Extracted information Block Start
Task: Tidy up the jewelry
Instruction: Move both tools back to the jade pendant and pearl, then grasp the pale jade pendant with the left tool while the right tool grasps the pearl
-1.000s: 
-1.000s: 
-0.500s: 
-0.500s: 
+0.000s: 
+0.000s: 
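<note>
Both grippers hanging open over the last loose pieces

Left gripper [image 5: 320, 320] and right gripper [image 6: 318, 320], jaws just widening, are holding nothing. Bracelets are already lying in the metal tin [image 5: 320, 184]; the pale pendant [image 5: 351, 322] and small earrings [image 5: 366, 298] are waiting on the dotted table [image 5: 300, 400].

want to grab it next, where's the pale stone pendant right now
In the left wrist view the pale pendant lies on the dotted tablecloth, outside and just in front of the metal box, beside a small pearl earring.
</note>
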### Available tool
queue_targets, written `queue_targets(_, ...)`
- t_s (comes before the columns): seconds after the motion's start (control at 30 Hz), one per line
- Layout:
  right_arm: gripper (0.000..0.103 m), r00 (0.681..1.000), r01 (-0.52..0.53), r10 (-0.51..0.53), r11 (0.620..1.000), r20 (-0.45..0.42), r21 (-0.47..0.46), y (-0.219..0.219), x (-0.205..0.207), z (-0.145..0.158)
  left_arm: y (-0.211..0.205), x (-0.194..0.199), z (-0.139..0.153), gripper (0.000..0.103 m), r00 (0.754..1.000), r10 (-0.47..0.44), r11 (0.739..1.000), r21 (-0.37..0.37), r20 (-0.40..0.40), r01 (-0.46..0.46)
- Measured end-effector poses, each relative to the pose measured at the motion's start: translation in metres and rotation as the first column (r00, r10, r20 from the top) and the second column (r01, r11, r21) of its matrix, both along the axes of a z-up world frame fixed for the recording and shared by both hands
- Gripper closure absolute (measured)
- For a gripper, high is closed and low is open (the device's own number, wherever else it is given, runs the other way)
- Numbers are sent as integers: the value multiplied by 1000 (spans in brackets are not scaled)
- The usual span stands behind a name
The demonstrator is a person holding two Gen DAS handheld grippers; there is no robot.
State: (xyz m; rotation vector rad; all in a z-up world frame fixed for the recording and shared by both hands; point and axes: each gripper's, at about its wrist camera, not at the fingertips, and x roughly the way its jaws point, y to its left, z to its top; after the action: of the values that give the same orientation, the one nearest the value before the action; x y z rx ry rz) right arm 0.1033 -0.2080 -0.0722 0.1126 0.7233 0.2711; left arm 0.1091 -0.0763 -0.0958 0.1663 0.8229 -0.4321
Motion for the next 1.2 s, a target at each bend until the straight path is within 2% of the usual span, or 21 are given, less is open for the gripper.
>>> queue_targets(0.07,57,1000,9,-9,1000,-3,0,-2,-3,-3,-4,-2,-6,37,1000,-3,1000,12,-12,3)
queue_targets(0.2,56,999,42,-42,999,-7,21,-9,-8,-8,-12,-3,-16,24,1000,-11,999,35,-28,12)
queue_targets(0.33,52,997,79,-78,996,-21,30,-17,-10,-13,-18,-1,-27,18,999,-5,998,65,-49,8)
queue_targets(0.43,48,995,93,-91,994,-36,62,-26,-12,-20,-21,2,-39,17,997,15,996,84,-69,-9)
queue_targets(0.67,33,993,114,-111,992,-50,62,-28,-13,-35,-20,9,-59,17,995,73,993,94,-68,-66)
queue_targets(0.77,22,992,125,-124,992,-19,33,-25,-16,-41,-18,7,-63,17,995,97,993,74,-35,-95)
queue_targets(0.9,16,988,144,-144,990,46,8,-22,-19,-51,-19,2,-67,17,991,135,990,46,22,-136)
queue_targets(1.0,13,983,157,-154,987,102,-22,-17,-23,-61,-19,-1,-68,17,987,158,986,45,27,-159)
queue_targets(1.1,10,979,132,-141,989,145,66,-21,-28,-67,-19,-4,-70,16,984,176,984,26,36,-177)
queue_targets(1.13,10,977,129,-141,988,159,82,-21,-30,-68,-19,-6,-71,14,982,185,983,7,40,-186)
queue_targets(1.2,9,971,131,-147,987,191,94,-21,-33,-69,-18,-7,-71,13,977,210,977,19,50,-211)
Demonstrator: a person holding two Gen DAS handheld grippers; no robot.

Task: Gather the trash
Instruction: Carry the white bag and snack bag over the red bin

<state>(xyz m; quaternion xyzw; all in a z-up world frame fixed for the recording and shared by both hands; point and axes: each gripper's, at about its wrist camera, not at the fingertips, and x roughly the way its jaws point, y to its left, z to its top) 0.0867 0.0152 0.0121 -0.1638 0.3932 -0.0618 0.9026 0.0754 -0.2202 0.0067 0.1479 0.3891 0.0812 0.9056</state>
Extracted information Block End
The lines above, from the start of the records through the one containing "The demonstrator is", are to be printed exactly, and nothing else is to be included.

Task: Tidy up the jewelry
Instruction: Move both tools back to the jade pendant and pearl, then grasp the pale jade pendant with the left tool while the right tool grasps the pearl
-1.000s: 
-1.000s: 
-0.500s: 
-0.500s: 
+0.000s: 
+0.000s: 
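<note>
Both grippers hanging open over the last loose pieces

Left gripper [image 5: 320, 320] and right gripper [image 6: 318, 320], jaws just widening, are holding nothing. Bracelets are already lying in the metal tin [image 5: 320, 184]; the pale pendant [image 5: 351, 322] and small earrings [image 5: 366, 298] are waiting on the dotted table [image 5: 300, 400].

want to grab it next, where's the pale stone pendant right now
In the left wrist view the pale pendant lies on the dotted tablecloth, outside and just in front of the metal box, beside a small pearl earring.
</note>
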### Available tool
queue_targets, written `queue_targets(_, ...)`
- t_s (comes before the columns): seconds after the motion's start (control at 30 Hz), one per line
- Layout:
  right_arm: gripper (0.000..0.103 m), r00 (0.681..1.000), r01 (-0.52..0.53), r10 (-0.51..0.53), r11 (0.620..1.000), r20 (-0.45..0.42), r21 (-0.47..0.46), y (-0.219..0.219), x (-0.205..0.207), z (-0.145..0.158)
  left_arm: y (-0.211..0.205), x (-0.194..0.199), z (-0.139..0.153), gripper (0.000..0.103 m), r00 (0.754..1.000), r10 (-0.47..0.44), r11 (0.739..1.000), r21 (-0.37..0.37), r20 (-0.40..0.40), r01 (-0.46..0.46)
- Measured end-effector poses, each relative to the pose measured at the motion's start: translation in metres and rotation as the first column (r00, r10, r20 from the top) and the second column (r01, r11, r21) of its matrix, both along the axes of a z-up world frame fixed for the recording and shared by both hands
- Gripper closure absolute (measured)
- For a gripper, high is closed and low is open (the device's own number, wherever else it is given, runs the other way)
- Numbers are sent as integers: the value multiplied by 1000 (spans in brackets are not scaled)
- The usual span stands behind a name
The demonstrator is a person holding two Gen DAS handheld grippers; there is no robot.

This answer is complete.